No se muestra sin embargo tan tierna cuando evoca a Stephen Haweis, su primer marido, afincado en el Caribe. Lo llama el Enano. Hace tiempo que ya no lo desprecia, pero le guardará rencor hasta el final por haberse llevado a su hijo a las antípodas. Murió allí de cáncer, cuando sólo tenía catorce años.
Como quien no quiere la cosa, regala pequeñas lecciones de sabiduría paradójica a sus visitantes. La vida es una búsqueda vagabunda. Hay que destruir los propios prejuicios para no estar a merced de uno mismo. Coloread a vuestro gusto lo que os rodea.
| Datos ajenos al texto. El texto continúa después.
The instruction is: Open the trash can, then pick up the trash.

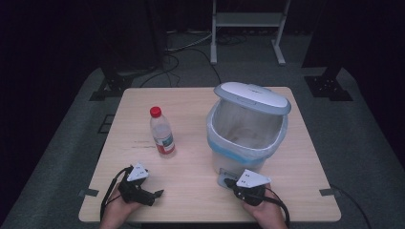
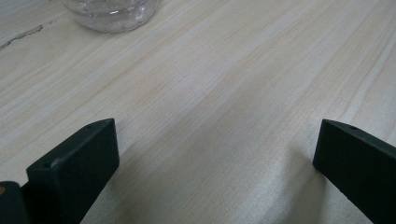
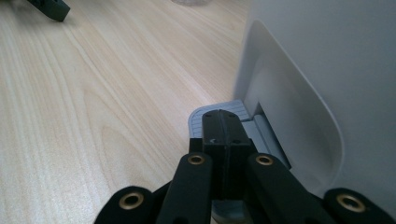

Hay que entenderse con la gente a la que se quiere, y ya está. Tratar de comprenderla sólo lleva al alejamiento y a la incomprensión. La verdadera generosidad consiste en aceptar la ingratitud de los demás. Hay que tener tiempo de aburrirse y no hacerlo nunca. La desesperación en líneas generales, pero el placer en detalle, en sumo detalle.
Con la edad ni siquiera el dolor golpea ya con tanta precisión como en la juventud. Mina descansa.
Los dos polos de su destino han sido dos talantes. Uno orientado hacia la ciencia del instante, sensible al bien y al mal, indiferente a la glo -
ria. El otro, inventivo, capaz de discernir bien los principios, un cero a la izquierda en sociedad como se es nulo en matemáticas, menos apto aún para la mentira pero semejante a un imán para el amor verdadero, decidido ante todo a ponerse en danza.
La muerte le es indiferente porque es tonta. Ignorarla hizo más llevadera su vida. Su vida y su muerte, de hecho.
Se zambulló en los rápidos de la existencia. Evitó las contracorrientes. Le extrañó que los muertos se mantuvieran a raya, y amó a los genios porque eran insaciables. Sintió una deliciosa compasión por el vacío. Morirá sin expresar otra cosa que poemas.
El final es estar satisfecho. La luz se atenúa, Mina escucha discos. Piano. Alfred Cortot. Fraseado directo al espacio abierto. También Sinatra.
Unos tipos fuertes van a su guarida a embalar unas pocas obras inéditas, tan frágiles que apenas pueden transportarse. Su viejo amigo Marcel Duchamp se las ingenia para organizar una exposición en Nueva York. Consigue también que le concedan un premio al conjunto de su obra. El animal de sangre fría que es Duchamp mostró con ella unas atenciones que escatimó con otros. Si volvieran a verlo, Cézanne y ella seguirían metiéndose con él: «Nunca hay que tener una idea al alcance cuando lo que se necesita es una sensación.»
Son muchos los que admiran a los genios más por su sufrimiento que por su genialidad. El que
está más solo es el más grande. Piensa en Cravan. Ya le llegará a él también. Hay momentos de revolución en que se reconoce el mérito de aquellos a quienes el poder condenaba y sus agentes ignoraban hasta entonces. Al poder no le importa la poesía pues desconfía de la verdad. Mina desconfía del poder. Arthur Cravan, su Fabian, lo detestaba. Hace mucho tiempo que para ella el silencio es su ausencia.
Todo tiene hambre de magia. Y si esa certeza es vana, si el mundo razonable la considera una estupidez, ella quiere seguir unida con secreta confianza a aquello que no se menoscaba por el hecho de ser irrisorio.
El día de su muerte, el 25 de septiembre de 1966, recibe una carta de un admirador, un monje trapense. Introversión imponente, silencio habitado, esa vida de retiro vigilante le habla como una lengua materna. Toma la mano de Joella, su hija mayor. Nunca he sabido quién eres. Sin duda pronuncia una frase que podría haberle dicho su propia madre en su lecho de muerte si hubiera tenido su franqueza. Muere muy tranquila, a los ochenta y cuatro años, en paz con el momento. Ese día lleva puestos unos zapatos de salón que ella misma se tiñó de dorado.